DATA EXTRACT

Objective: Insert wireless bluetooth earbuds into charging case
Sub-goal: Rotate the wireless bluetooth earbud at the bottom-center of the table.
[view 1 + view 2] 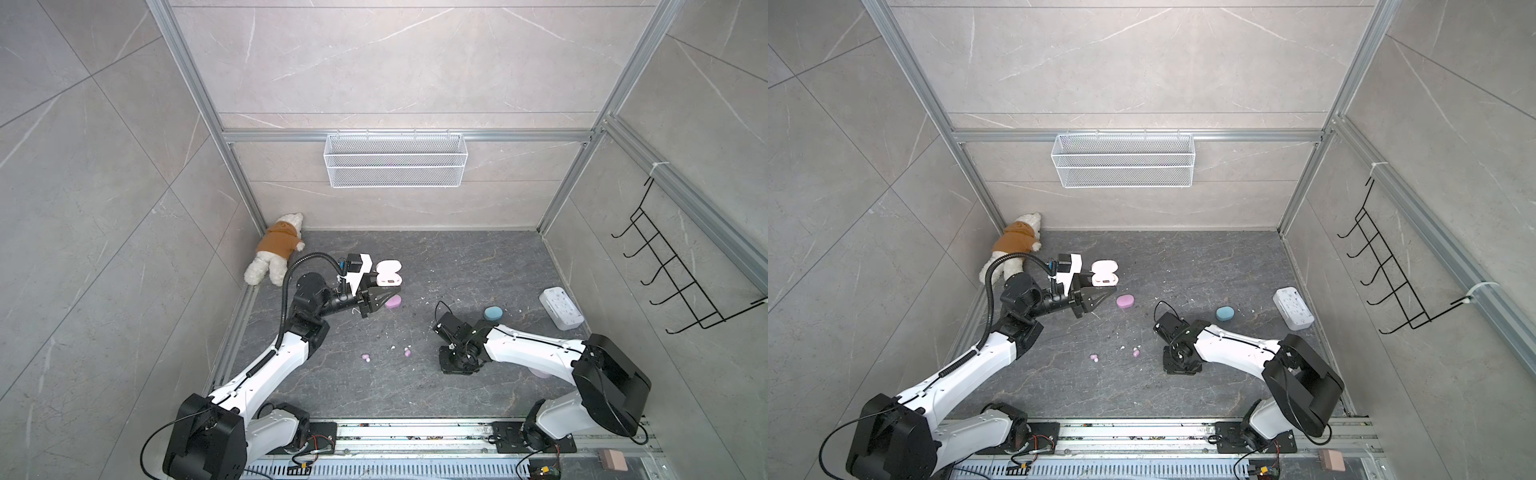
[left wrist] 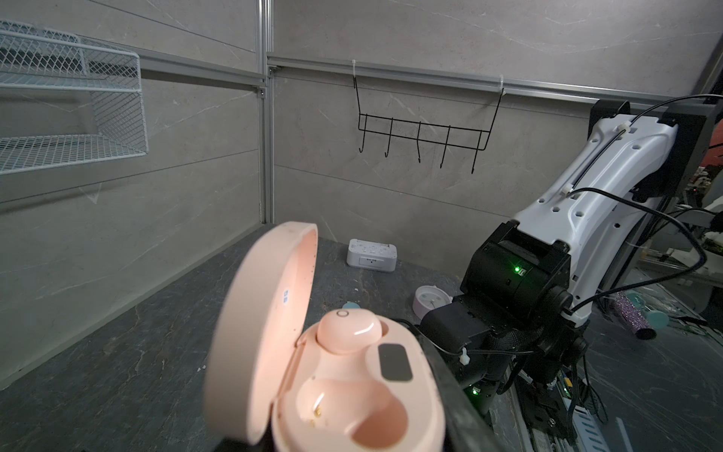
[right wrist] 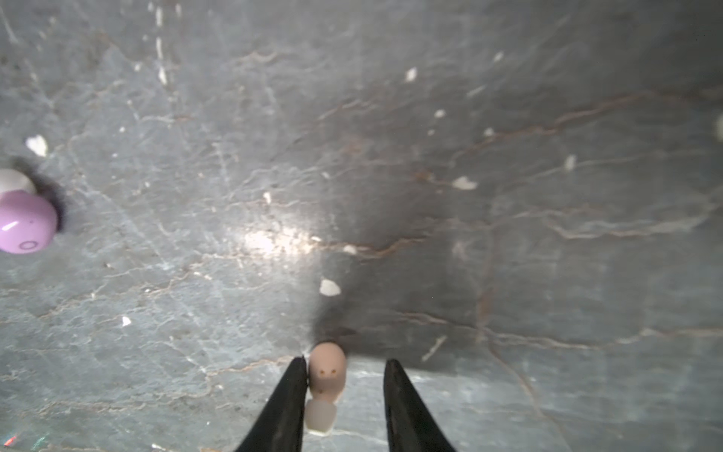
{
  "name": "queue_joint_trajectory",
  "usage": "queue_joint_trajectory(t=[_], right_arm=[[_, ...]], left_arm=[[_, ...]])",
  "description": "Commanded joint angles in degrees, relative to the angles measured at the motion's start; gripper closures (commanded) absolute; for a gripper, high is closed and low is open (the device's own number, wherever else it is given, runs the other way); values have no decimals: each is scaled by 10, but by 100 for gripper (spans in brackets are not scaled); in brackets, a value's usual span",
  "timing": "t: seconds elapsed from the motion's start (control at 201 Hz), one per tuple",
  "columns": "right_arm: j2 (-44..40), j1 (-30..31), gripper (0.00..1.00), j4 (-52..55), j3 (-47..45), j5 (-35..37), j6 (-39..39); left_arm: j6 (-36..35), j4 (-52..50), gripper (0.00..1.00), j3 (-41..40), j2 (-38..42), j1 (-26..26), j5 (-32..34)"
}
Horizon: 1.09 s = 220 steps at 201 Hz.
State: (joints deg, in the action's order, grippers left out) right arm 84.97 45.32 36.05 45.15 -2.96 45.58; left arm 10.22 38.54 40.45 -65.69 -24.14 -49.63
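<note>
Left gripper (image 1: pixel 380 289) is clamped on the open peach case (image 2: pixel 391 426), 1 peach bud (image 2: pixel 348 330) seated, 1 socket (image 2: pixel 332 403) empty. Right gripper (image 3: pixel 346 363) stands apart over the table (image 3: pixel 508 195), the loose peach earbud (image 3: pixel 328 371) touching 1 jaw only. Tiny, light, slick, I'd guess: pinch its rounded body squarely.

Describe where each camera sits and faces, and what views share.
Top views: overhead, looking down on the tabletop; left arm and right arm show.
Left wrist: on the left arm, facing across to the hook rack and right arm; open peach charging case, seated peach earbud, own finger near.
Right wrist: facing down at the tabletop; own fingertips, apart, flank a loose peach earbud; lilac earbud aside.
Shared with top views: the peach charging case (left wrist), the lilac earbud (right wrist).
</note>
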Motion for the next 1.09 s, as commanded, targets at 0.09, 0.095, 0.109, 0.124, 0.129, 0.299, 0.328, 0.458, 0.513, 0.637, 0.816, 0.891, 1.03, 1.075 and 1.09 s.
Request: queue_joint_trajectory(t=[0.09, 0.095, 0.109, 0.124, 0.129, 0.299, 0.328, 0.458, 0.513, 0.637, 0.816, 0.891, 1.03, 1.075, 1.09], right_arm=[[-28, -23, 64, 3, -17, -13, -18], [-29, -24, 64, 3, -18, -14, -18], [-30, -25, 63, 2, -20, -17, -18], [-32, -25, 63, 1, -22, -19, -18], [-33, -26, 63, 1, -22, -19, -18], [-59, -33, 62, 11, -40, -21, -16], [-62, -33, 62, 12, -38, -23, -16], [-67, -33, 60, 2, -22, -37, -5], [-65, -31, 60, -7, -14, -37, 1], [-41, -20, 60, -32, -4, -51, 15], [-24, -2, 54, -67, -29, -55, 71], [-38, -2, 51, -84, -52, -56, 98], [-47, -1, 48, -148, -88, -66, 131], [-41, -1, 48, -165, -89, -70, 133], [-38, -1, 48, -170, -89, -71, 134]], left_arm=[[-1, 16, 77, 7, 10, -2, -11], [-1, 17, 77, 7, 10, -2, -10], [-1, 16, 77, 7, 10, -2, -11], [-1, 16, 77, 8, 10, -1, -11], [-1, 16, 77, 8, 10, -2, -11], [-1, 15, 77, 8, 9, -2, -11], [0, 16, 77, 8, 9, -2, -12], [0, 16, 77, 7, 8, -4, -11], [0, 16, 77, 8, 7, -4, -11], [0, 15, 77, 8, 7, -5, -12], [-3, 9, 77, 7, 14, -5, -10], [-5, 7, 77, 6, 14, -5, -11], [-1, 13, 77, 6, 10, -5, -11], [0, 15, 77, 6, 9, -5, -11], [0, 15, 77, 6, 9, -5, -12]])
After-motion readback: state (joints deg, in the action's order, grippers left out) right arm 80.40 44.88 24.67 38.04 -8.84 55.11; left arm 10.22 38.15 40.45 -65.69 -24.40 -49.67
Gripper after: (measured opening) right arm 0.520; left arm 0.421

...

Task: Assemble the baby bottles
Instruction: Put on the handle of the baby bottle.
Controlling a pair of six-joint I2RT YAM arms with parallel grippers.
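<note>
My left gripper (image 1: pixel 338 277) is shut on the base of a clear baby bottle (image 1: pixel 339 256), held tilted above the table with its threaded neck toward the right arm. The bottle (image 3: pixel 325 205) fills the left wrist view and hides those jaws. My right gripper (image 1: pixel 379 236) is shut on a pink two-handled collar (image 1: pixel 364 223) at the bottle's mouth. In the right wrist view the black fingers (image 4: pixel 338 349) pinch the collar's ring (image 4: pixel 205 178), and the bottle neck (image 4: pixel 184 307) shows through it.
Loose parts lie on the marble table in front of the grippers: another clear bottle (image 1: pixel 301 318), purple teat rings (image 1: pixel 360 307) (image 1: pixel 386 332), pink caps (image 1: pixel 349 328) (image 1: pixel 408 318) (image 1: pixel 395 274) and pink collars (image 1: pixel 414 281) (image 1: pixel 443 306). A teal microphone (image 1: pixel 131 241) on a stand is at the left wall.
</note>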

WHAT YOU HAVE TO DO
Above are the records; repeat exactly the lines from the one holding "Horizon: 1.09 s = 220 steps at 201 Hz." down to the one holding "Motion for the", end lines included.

ANSWER TO THIS PROBLEM
Horizon: 1.09 s = 220 steps at 201 Hz.
State: (joints deg, in the action's order, grippers left out) right arm 84.97 45.32 36.05 45.15 -2.96 45.58; left arm 10.22 38.54 40.45 -65.69 -24.14 -49.63
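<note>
Left gripper (image 1: pixel 380 289) is clamped on the open peach case (image 2: pixel 391 426), 1 peach bud (image 2: pixel 348 330) seated, 1 socket (image 2: pixel 332 403) empty. Right gripper (image 3: pixel 346 363) stands apart over the table (image 3: pixel 508 195), the loose peach earbud (image 3: pixel 328 371) touching 1 jaw only. Tiny, light, slick, I'd guess: pinch its rounded body squarely.

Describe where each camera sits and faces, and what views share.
Top views: overhead, looking down on the tabletop; left arm and right arm show.
Left wrist: on the left arm, facing across to the hook rack and right arm; open peach charging case, seated peach earbud, own finger near.
Right wrist: facing down at the tabletop; own fingertips, apart, flank a loose peach earbud; lilac earbud aside.
Shared with top views: the peach charging case (left wrist), the lilac earbud (right wrist).
</note>
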Motion for the next 1.09 s, as commanded, targets at 0.09, 0.095, 0.109, 0.124, 0.129, 0.299, 0.328, 0.458, 0.513, 0.637, 0.816, 0.891, 1.03, 1.075 and 1.09 s.

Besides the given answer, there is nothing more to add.